S110 | 4095 | Nenga

OPEN TO FRESHMEN & SOPHOMORES ONLY Gregg Easterbrook once said “Torture numbers, and they’ll confess to anything.” In this course, we will take an introductory look at the world of number torturing. By the end of this course, you should be able to manipulate numbers properly, and you should be able to tell when others have been torturing the numbers to make them lie. Students with math anxiety are particularly welcome in this class. Charts, Graphs and Tables blends a course in quantitative reasoning (some would say number torturing) with an introductory sociology class. Some days we will talk more about sociological tools and concepts, and other days we will focus more on quantitative reasoning concepts.
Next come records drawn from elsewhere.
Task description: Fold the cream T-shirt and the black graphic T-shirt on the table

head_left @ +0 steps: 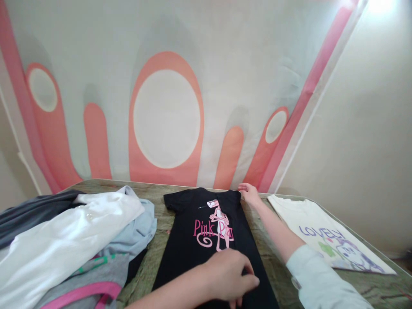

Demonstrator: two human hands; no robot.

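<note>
Pale grey backdrop (257, 51) printed with coral rounded columns and white ovals, slanting pink border (325, 64), plain beige wall (360, 141) at right, bright white light (380, 5) above, green-brown wood-grain tabletop (146, 189).

Brightness is moderate and mostly even, with 1 strong glare, a burnt-out white patch of light (381, 5), at the top right, spilling over the smooth pale-grey wall (350, 116), which dims lower down. Soft grey shading sits above the 5 rounded coral shapes on the flat grey-and-pink backdrop (257, 56); cast or printed, I cannot tell. The black cotton T-shirt with pink print (180, 253) swallows most fold detail. Wide-angle stretch tilts the backdrop's sides outward, and fine texture looks smeared.
</note>
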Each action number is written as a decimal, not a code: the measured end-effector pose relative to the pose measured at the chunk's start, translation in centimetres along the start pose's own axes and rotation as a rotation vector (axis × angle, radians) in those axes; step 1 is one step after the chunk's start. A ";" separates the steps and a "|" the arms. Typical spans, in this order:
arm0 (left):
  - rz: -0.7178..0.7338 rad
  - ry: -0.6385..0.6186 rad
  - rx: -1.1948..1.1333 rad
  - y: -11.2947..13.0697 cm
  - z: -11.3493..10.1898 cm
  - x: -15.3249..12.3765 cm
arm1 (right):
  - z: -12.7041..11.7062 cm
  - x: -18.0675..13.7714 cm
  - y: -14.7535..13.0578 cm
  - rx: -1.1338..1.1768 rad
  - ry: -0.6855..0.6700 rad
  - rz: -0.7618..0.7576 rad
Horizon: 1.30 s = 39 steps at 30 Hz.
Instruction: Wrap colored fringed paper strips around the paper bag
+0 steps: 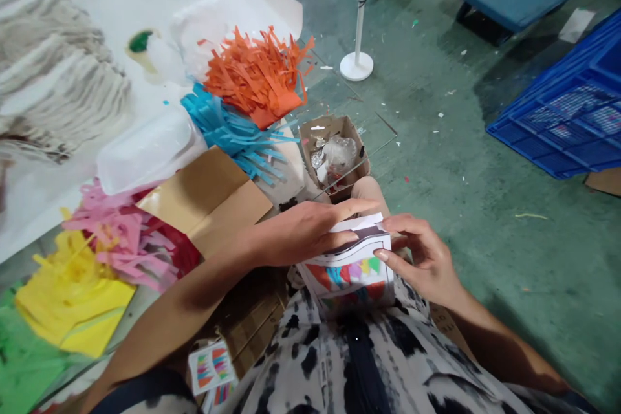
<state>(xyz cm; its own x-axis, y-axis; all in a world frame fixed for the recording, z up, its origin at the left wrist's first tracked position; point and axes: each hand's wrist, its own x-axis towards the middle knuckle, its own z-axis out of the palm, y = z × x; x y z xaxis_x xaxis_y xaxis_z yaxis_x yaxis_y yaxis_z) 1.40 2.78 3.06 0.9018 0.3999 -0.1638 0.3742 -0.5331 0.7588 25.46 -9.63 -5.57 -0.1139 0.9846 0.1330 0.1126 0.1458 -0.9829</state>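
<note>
A white printed box (354, 275) with pictures of bright coloured tassels rests on my lap, its top edge facing up. My left hand (310, 229) lies across the top from the left, thumb on the near side and a finger stretched along the far side of the white flap (356, 223). At the right top corner, my right hand (420, 255) pinches the box between thumb and fingers. The box's far side and some of my right fingertips are hidden.
Left, a white-covered table carries orange strips (257, 74), blue strips (233, 129), pink strips (126, 226), yellow strips (72, 291) and an open cardboard box (208, 197). Beyond my knees stands a small carton (359, 136) of plastic scraps. A fan (359, 32) and blue crate (567, 103) stand farther off.
</note>
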 end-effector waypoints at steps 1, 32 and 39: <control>0.012 0.009 0.003 0.0 0.1 0.0 | -0.3 0.2 -0.1 -0.006 -0.026 -0.009; -0.203 -0.055 0.168 2.2 0.3 0.9 | -0.8 0.6 0.8 0.002 -0.021 0.022; -0.221 0.072 0.114 1.0 0.8 1.1 | -0.6 0.5 0.9 -0.019 -0.001 0.036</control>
<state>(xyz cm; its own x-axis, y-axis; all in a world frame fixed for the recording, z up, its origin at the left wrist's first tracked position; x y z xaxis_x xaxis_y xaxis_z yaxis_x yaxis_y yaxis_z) 2.93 2.12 3.13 0.7794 0.5656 -0.2694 0.5861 -0.5062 0.6327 26.08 -8.94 -6.27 -0.1103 0.9891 0.0971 0.1353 0.1117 -0.9845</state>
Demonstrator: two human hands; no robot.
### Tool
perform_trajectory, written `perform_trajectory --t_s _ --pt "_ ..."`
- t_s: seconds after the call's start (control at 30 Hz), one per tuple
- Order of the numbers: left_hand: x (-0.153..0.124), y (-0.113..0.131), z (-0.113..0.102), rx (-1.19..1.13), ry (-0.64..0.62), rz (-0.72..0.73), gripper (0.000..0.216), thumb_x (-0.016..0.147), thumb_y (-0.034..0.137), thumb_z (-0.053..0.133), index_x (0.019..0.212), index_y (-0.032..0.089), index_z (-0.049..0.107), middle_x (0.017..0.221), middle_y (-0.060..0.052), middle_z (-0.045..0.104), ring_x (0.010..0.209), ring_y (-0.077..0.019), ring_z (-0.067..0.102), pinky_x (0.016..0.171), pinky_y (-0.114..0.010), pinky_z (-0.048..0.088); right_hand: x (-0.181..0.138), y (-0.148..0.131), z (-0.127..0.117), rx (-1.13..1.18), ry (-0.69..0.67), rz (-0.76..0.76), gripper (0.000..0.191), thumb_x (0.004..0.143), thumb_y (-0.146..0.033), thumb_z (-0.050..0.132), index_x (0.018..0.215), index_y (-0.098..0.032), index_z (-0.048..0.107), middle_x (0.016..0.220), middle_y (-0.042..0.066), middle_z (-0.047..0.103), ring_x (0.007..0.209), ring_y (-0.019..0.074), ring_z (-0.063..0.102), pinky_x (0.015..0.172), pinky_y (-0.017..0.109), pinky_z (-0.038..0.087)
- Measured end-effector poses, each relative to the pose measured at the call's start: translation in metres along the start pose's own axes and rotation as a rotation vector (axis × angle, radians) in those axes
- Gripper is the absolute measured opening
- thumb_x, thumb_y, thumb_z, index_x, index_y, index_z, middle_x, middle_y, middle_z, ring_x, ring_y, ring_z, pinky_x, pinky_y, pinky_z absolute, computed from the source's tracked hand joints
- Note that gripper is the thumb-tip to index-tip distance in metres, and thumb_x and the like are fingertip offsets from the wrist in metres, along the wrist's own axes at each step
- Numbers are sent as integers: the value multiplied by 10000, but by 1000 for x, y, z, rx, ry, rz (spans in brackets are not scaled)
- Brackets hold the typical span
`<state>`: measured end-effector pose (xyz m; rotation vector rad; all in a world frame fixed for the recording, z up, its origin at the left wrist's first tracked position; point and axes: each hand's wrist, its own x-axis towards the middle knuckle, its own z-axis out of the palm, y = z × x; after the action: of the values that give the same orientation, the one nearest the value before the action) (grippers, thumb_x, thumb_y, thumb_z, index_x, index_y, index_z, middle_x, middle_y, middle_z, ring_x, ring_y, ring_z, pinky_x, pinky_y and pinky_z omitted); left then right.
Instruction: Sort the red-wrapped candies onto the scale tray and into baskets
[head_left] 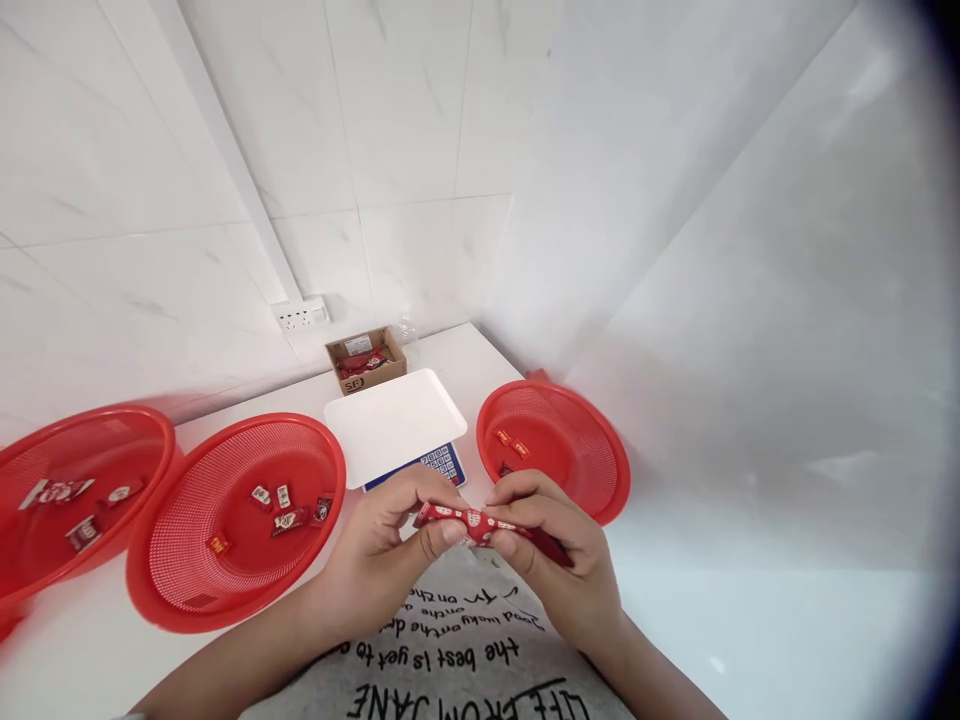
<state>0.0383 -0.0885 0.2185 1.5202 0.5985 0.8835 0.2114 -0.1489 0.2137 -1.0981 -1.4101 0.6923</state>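
Note:
Both hands are closed on a narrow red packet (474,520) with white print, held level in front of my chest. My left hand (390,555) pinches its left end between thumb and fingers. On the other end, my right hand (562,560) grips it the same way, and a dark red part of it shows below those fingers. What is inside the packet cannot be seen. Just beyond my hands stands a scale with a white pan (394,425) and a blue keypad (439,467), partly hidden by my left hand.
A red mesh basket (142,560) with several small wrapped pieces stands on the left, beside another red basket (161,440) holding similar packets. A third red basket (611,460) is at the right. Behind the scale, a cardboard box (379,378) contains red packets. A wall socket (300,314) is above.

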Motion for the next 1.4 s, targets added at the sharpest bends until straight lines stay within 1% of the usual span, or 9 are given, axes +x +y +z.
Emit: perform_trajectory --t_s 0.17,0.3,0.4,0.57,0.77,1.0,1.1,1.2,1.4 --pt "17 -4 12 -74 93 -156 186 814 353 662 773 177 621 719 0 599 671 -114 520 635 -234 430 10 14 -16 50 -111 193 211 861 -362 577 745 -196 638 818 37 635 684 137 576 599 271 488" --pt "29 -14 18 -124 168 -190 239 867 382 591 751 174 600 688 13 584 640 -100 491 621 -224 408 19 21 -28 82 -285 266 304 897 -374 507 681 -182 603 758 34 613 673 134 533 588 258 433" --pt "40 -21 24 -218 171 -251 267 877 395 572 734 170 585 643 23 570 585 -92 482 574 -221 396 23 30 -37 155 -327 317 321 888 -403 515 675 -179 602 748 30 596 691 136 519 616 262 419" --pt "60 -27 31 -310 174 -383 309 848 434 596 699 167 548 597 36 552 524 -83 474 524 -213 397 30 50 -53 397 -293 508 352 832 -477 579 662 -169 597 732 20 569 632 117 489 589 251 394" --pt "78 -29 40 -331 95 -485 405 839 504 573 627 164 518 517 21 548 480 -86 474 513 -216 378 44 66 -67 621 -79 811 412 643 -570 724 629 -194 556 605 -6 517 536 112 449 513 231 403" --pt "89 -32 40 -252 134 -466 397 822 520 588 652 163 551 551 7 561 523 -109 501 535 -237 394 60 84 -72 566 -127 741 430 714 -612 644 664 -189 591 606 4 536 539 124 470 529 244 432" --pt "91 -36 36 -152 194 -451 385 848 490 570 649 161 544 571 11 575 550 -107 517 585 -240 402 69 88 -72 545 -269 664 477 780 -637 559 766 -168 640 655 28 577 586 135 502 550 248 427" --pt "94 -42 34 -169 238 -468 358 849 474 577 678 161 552 567 24 561 543 -104 506 587 -240 405 77 93 -69 491 -383 626 475 807 -611 549 746 -149 642 690 36 596 601 125 497 556 242 402" --pt "96 -55 31 -394 363 -525 384 791 486 648 643 161 507 549 24 527 516 -89 468 548 -219 391 83 113 -52 529 -365 767 508 740 -642 610 691 -137 629 598 4 553 510 96 436 498 227 326"
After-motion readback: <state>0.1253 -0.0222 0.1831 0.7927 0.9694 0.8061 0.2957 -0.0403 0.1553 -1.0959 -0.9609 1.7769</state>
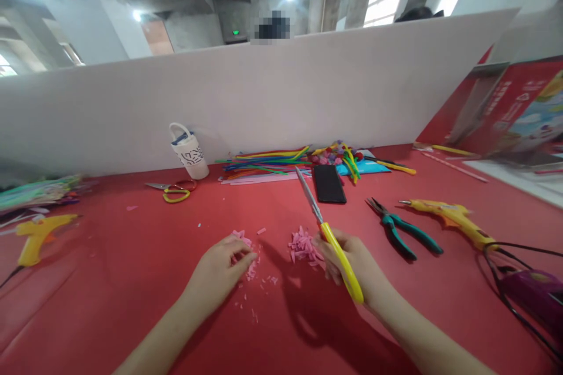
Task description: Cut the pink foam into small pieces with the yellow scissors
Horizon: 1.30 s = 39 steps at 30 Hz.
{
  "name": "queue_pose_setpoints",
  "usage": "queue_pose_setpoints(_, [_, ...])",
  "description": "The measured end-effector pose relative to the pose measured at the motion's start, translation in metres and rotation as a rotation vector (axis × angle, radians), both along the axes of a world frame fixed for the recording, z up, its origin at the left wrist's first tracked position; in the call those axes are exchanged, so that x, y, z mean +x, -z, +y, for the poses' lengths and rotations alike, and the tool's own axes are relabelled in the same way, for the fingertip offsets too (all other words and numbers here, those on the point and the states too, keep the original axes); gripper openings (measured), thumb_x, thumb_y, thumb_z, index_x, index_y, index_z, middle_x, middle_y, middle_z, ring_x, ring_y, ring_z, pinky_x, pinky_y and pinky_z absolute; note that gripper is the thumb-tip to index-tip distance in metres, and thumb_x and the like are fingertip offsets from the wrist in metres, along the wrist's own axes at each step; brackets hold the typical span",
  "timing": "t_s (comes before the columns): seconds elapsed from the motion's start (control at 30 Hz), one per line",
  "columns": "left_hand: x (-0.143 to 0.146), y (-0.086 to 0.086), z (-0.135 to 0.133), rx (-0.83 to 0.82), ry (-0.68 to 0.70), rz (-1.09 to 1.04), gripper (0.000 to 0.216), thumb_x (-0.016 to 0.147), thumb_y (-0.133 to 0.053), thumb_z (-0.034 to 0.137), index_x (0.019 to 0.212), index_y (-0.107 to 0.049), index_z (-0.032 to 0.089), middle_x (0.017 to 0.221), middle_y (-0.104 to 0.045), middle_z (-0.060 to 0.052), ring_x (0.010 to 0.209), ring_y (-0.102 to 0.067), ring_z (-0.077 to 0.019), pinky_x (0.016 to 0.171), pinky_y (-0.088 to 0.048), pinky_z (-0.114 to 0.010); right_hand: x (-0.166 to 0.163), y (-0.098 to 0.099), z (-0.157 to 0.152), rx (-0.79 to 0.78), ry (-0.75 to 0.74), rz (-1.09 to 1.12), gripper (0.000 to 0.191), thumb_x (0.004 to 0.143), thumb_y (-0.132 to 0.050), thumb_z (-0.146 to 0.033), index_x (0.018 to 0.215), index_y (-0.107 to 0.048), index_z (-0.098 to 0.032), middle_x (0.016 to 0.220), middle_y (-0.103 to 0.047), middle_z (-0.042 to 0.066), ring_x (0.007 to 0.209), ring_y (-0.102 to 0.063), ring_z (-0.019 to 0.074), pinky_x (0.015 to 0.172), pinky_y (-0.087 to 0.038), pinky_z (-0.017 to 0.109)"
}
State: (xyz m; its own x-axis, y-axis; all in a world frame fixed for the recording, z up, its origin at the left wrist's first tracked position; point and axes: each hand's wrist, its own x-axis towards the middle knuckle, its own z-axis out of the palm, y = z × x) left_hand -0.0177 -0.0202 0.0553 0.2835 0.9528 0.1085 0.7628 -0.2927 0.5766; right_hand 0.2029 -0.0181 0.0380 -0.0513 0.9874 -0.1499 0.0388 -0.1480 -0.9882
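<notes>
A pair of yellow-handled scissors point(338, 255) is in my right hand point(352, 261), blades together and pointing up and away to the left. Beside those fingers lies a heap of small pink cut pieces point(303, 246) on the red table. My left hand point(224, 266) rests at a second, smaller group of pink pieces point(241, 236), partly covering it. Its fingers are curled with the thumb close to them; what they pinch, if anything, is hidden. Tiny pink scraps point(268, 280) are scattered between the hands.
Pliers point(398, 231) and a yellow glue gun point(453, 217) with a cord lie right; another glue gun point(39, 237) lies far left. A phone point(329, 183), coloured pipe cleaners point(264, 164), a white cup point(191, 155) and other scissors point(176, 192) sit toward the white partition point(272, 94).
</notes>
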Motion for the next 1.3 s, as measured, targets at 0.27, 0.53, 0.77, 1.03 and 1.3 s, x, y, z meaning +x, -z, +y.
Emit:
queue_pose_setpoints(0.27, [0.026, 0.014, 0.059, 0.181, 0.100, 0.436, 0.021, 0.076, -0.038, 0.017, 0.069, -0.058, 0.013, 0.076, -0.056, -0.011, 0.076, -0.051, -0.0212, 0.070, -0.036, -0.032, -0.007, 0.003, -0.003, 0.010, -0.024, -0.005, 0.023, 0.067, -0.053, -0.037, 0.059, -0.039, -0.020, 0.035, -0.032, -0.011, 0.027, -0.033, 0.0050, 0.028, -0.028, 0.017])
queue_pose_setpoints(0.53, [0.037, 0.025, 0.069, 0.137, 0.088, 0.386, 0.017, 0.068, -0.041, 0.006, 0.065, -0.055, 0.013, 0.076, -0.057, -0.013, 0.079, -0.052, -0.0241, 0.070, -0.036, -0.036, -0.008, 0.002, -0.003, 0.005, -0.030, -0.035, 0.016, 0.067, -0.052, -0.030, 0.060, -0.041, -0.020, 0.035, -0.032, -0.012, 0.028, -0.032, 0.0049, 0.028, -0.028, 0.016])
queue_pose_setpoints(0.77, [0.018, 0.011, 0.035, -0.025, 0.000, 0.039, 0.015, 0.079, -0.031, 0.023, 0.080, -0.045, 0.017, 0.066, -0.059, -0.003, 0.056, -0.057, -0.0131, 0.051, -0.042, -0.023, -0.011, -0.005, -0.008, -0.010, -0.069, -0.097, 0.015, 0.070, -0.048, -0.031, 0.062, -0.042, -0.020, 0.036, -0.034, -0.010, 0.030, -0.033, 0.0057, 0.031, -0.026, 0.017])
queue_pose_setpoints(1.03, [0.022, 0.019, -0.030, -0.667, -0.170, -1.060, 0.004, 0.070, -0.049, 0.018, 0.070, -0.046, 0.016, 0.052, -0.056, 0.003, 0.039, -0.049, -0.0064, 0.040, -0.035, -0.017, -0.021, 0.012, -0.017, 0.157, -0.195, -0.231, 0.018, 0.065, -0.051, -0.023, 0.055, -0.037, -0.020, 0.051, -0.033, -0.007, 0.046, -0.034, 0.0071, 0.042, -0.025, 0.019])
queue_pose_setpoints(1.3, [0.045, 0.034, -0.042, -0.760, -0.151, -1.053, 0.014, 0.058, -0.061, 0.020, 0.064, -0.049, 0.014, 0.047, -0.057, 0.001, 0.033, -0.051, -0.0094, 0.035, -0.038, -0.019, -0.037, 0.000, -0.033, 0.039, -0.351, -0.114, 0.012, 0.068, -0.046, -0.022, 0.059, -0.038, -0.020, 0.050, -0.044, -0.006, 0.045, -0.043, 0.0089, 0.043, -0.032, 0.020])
We will start off the semester by turning a sociological eye on ourselves, and examining various aspects of college: grading, drinking, cheating and so on. We will use this to learn how sociologists ask questions, and what the basic theoretical approaches are. Then we will move on to a topic that is only slightly more serious than college: disaster and death. In this section, we will learn how to construct tables and interpret them. After that we will look at the relationships between flu vaccines and paralysis, cholera and pump handles, and asthma and roaches. In this third section on health and medicine, we will look at how sociologists ask and answer more complicated questions about intervening variables and spurious relationships. In our final section, we will revisit the topic of college to determine how sociologists use graphs to present answers to their questions. This subject matter is best learned by doing rather than reading. As a result, the reading load for this course is light (about 10-15 pages per night). However, the homework load is quite heavy. There are 4 assignments (which may be done with a partner) and 3 exams. In addition, students work in groups of 4 to design, administer, analyze and present the results of a survey. This group project has 5 due dates spread throughout the semester. Note: This course replaces S100 as the required introductory course for sociology.